What happened? What might have helped?
This was obviously a pretty bad day for milksheiks. We weren’t there, but the basics are clear: The Mavic Pro was too far away to get home. Wind likely played a role. (And, as you know, fighting headwinds requires more energy from the drone.) So what might we suggest to help you avoid a similar fate?
Know your weather
Check the forecast before you head out to fly. Get yourself an app that specializes in hyperlocal wind forecasts. We won’t get into an exhaustive list here, but these apps can provide constantly updated data on prevailing wind direction and windspeeds. Some of these apps will also tell you at what time of day these winds will change. Certainly you want to avoid situations where you fly a considerable distance during calm weather, only to face a headwind during the return leg. That’ll get you every time.
Watch your app
The app on your mobile phone or tablet, especially if it’s a DJI app, provides a ton of information. Be sure you’re monitoring your remaining battery and keeping an eye on the wind. Having an anemometer on hand can also be useful. If you have the option, plot your outbound flight against the wind so that your return flight, with the wind, will require less energy.

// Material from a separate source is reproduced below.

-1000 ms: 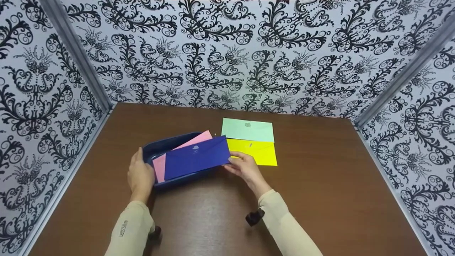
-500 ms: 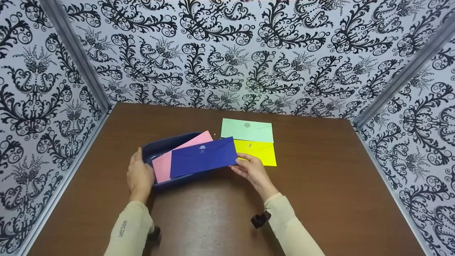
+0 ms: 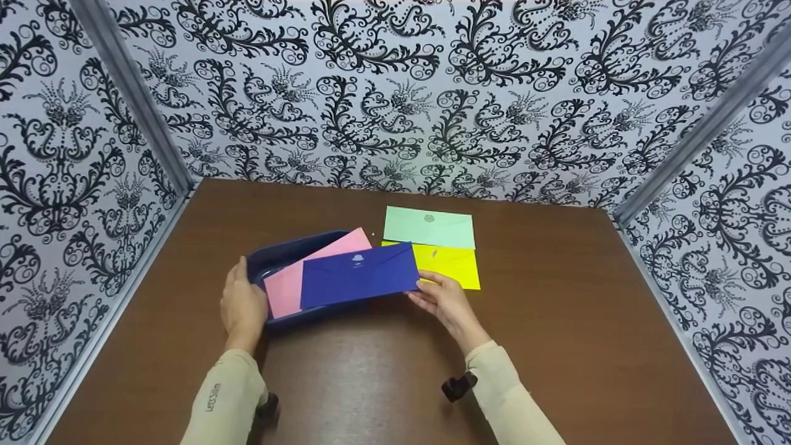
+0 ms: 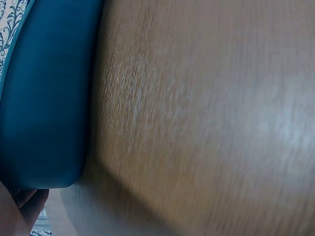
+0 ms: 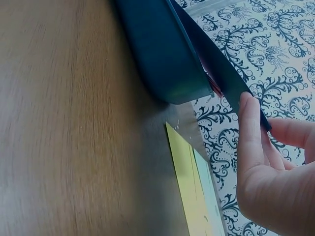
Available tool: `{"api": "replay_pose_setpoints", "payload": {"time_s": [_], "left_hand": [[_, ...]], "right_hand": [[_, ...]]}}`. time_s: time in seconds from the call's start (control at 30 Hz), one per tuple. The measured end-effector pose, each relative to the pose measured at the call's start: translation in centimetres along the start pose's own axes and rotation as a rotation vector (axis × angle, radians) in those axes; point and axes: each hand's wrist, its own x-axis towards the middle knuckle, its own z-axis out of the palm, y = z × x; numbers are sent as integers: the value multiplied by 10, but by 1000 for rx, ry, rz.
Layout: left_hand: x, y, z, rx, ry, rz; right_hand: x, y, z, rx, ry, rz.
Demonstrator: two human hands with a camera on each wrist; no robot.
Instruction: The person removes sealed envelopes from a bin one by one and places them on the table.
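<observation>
A dark blue envelope (image 3: 359,275) with a small pale emblem slants over the right part of a navy plastic bin (image 3: 290,245). My right hand (image 3: 446,303) pinches its right end between thumb and fingers. In the right wrist view the envelope (image 5: 231,81) appears almost edge-on, raised above the bin's rim, with the fingers of my right hand (image 5: 256,152) on its near end. Pink envelopes (image 3: 283,290) lie in the bin, partly hidden under the blue one. My left hand (image 3: 243,303) holds the bin's left end; the bin's outer wall (image 4: 49,93) fills the left wrist view's left side.
Right of the bin, a yellow envelope (image 3: 454,267) lies on the brown table (image 3: 556,309), a mint green envelope (image 3: 429,227) just behind it. Patterned panels (image 3: 395,93) enclose the table at the back and both sides.
My right hand has drawn the dark blue envelope to the right, uncovering more of the pink at its left. The left hand and the bin have stayed in place.
</observation>
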Motion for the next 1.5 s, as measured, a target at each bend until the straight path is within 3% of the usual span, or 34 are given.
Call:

Sports mode and altitude change
A few years back, when the original DJI Goggles were launched, the company’s Barry Blanchard was kind enough to drive me just outside Las Vegas for a demo. He popped up his own Mavic Pro so that we could have a video feed, and then the wind picked up. Suddenly, the Mavic Pro was being pushed away from our location, despite Barry giving it full inputs to fly back to us. After struggling with this for a minute or two, Blanchard did what any experienced pilot would do: He put it into Sports mode and began changing altitudes. He quickly found that by changing height he found a layer where the wind speed wasn’t as great, and he soon had the Mavic back home.
It’s the same strategy espoused by another commenter:
Wind is different at different altitudes. Kick that thing in sports mode and just adjust your height until you get movement. You can always fight the wind.
Fly within VLOS
That’s something I didn’t note in the Reddit comments. But it’s worth noting here that milksheiks is flying well beyond visual line of sight. I can’t imagine being able to see this from the nearest shoreline, can you? So this flight likely was illegal by FAA standards.
Fly with GetterBack
Some time ago, we wrote about GetterBack. It’s an ingenious device that will pop up a small float with a kevlar line that will allow you to rescue your drone from water that isn’t insanely deep. Had milksheiks been flying on a lake with a GetterBack he or she would have had their drone back by now. Even if the device were a write-off, he’d at least be able to recover his micro-SD. You can learn more about that product here.
Fly with flotation
Lol, yes, there’s this option. But then milksheiks still would have had to rent a boat and track down his pontoon drone:
Fly close to shore
And that’s perhaps the most obvious one here. Was there truly a need to be flying out over the open ocean? Probably not, or at least not one that milksheiks mentions. Keep your drone closer to shore and within Visual Line of Sight. Should an issue like this begin to arise you’ll have a far greater chance of getting it home safely.
Fly with common sense
Think about the measures outlined above. Download a wind app. Check your forecast. Use an anemometer. Fly within VLOS and keep your eye on battery levels. And – should the app tell you it’s time to Return to Home — just do it. Losing a Mavic Pro — or even a “magic” pro — is no fun.